制备本发明组合物的另一途径可通过固体与液体磷源(磷酸、五氧化磷溶液等)反应。固体可含铝,它促进无定形磷酸铝的生成。因此,将含有少量铝的固体浸在磷酸中。当这种固体加热到800℃以上时,表面上的磷与少量铝反应,生成无定形磷酸铝。
实施例20
本发明的复合涂料可沉积在基质上。将固体颗粒加到AlPO4溶液中,生成浆料。这种涂料可用使用刷子的浸涂法,或气溶胶喷涂等方法沉积在基质上。当这一涂层在加热灯下或在加热炉中完全形成时,生成埋在AlPO4涂层中的含颗粒复合涂层。颗粒能够是任何成份。
实施例21
在从蒸馏水到潮湿的空气许多气氛中,玻璃对腐蚀是敏感的。硅酸钠玻璃是常用的一种玻璃,它对腐蚀是很敏感的,无论在玻璃浸在液体中、雨水滴在上面还是在潮湿的仓库的场合下。玻璃容器易受到所装的液体腐蚀。水和酸性介质和碱性介质加速玻璃的腐蚀。当淋雨时玻璃窗受到腐蚀。当大气潮湿度使液滴沉积在表面上时,贮存的玻璃受到局部的点蚀。
通过与氢离子的离子交换,钠离子溶于周围的水中。水中的羟基成份也溶解氧化硅,但这一过程要缓慢的多。
使用几种防止玻璃腐蚀的方法。提高商业生产的玻璃的耐用性的一些常用的方法包括:将一些其他组分加到熔融物中,形成保护涂层。通常将CaO、Al2O3和MgO加到硅酸钠熔融物中,以便阻止钠的浸析。通过用SO2气体处理以形成硫酸钠并在微量氟气氛中热处理玻璃来提供表面涂层。
本发明的组合物/材料在玻璃上提供透明的涂层。

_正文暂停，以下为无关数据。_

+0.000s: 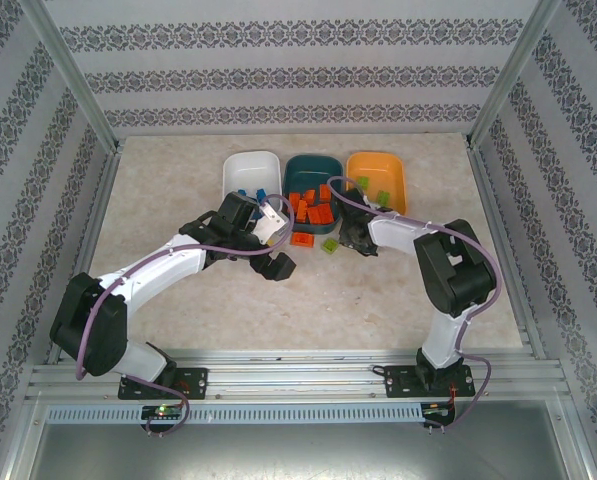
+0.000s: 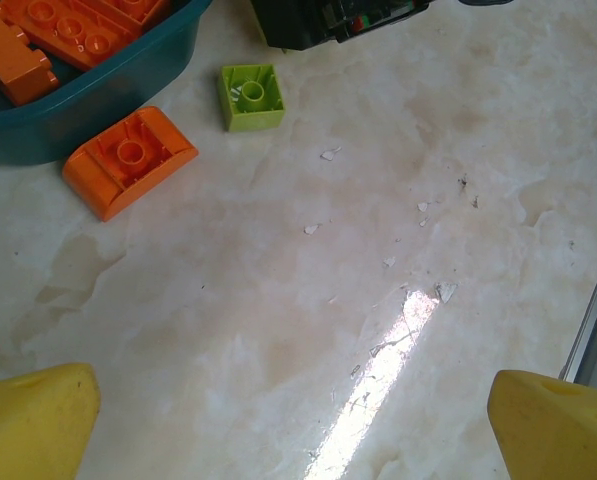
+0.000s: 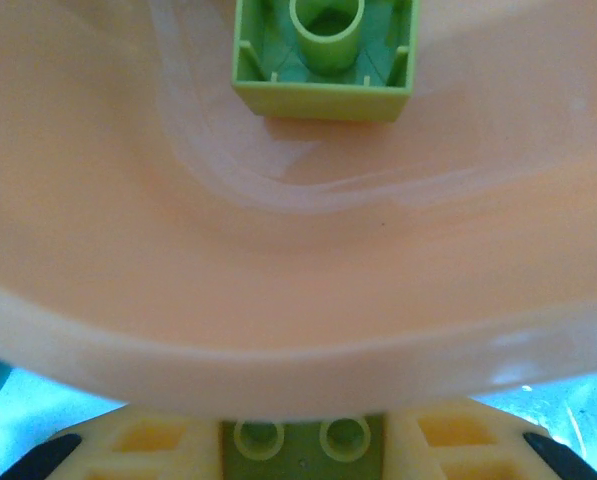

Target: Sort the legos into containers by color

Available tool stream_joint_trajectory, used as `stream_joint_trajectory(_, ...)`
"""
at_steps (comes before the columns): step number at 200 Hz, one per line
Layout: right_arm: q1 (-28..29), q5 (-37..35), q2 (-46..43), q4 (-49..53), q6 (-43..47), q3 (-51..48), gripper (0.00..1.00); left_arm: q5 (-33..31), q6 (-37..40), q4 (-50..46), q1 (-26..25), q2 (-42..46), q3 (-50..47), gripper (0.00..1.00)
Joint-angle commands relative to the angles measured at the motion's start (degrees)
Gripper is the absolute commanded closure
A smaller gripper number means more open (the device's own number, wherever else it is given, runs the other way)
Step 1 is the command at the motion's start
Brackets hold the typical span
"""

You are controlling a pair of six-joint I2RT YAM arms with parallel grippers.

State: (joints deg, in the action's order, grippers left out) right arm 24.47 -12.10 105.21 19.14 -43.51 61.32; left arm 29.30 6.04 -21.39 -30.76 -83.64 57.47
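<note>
- Right jaws clamp a green lego [image 3: 300, 446] at bottom centre of the right wrist view, just below the rim of the light orange tray [image 3: 278, 375].
- Left jaws gape over bare worktop [image 2: 278, 300]; an orange lego [image 2: 128, 160] and a second green lego [image 2: 251, 97] lie upper left, well apart from them.

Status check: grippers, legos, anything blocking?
Left gripper open over table. Right gripper shut on green lego at rim of light orange tray. Orange lego and second green lego loose by teal tray. Nothing blocking.
</note>
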Motion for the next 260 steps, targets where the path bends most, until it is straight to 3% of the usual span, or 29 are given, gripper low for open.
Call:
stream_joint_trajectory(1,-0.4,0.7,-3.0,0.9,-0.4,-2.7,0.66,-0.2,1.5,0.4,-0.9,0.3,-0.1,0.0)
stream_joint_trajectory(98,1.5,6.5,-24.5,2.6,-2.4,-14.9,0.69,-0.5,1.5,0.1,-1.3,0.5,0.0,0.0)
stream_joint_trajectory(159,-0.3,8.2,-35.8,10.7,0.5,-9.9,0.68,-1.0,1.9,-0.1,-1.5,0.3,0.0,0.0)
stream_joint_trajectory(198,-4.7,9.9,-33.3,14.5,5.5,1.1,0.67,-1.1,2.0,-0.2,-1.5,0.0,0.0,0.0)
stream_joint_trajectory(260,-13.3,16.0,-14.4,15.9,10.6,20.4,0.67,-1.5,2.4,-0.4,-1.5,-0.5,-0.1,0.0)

涂层很平滑,仅仅在受干扰的区域中涂层才很容易看见(例如在浸涂的过程中停留的位置)。这样的涂料可用来在不降低透明性的条件下提高化学耐用性。本发明可提供一种保护层,它限制氢或羟基转移到玻璃表面,而使腐蚀产物转移到玻璃外。
实施例22
本发明的水溶液需要作为对其醇对应物的不可燃的、无毒的替代物。在运输过程中,水溶液不需特殊的危险标识,在工作场所不需要大量通风,以及对通常用含水体系和方法工作的制造商更有吸引力。通过在100℃下在对流炉中加热来生成干燥的AlPO4凝胶。这种干燥的凝胶是白色的和疏松的。将这种凝胶溶于去离子水中。凝胶很容易进入溶液,形成粘稠的浅黄色溶液。当在1100℃热处理1小时,XRD图表明典型的磷酸铝衍射图。当在1000℃下热处理0.5小时,XRD图显示了无定形隆起,对陈化组合物/材料是典型的。粉末外观为漆黑色的和玻璃状的。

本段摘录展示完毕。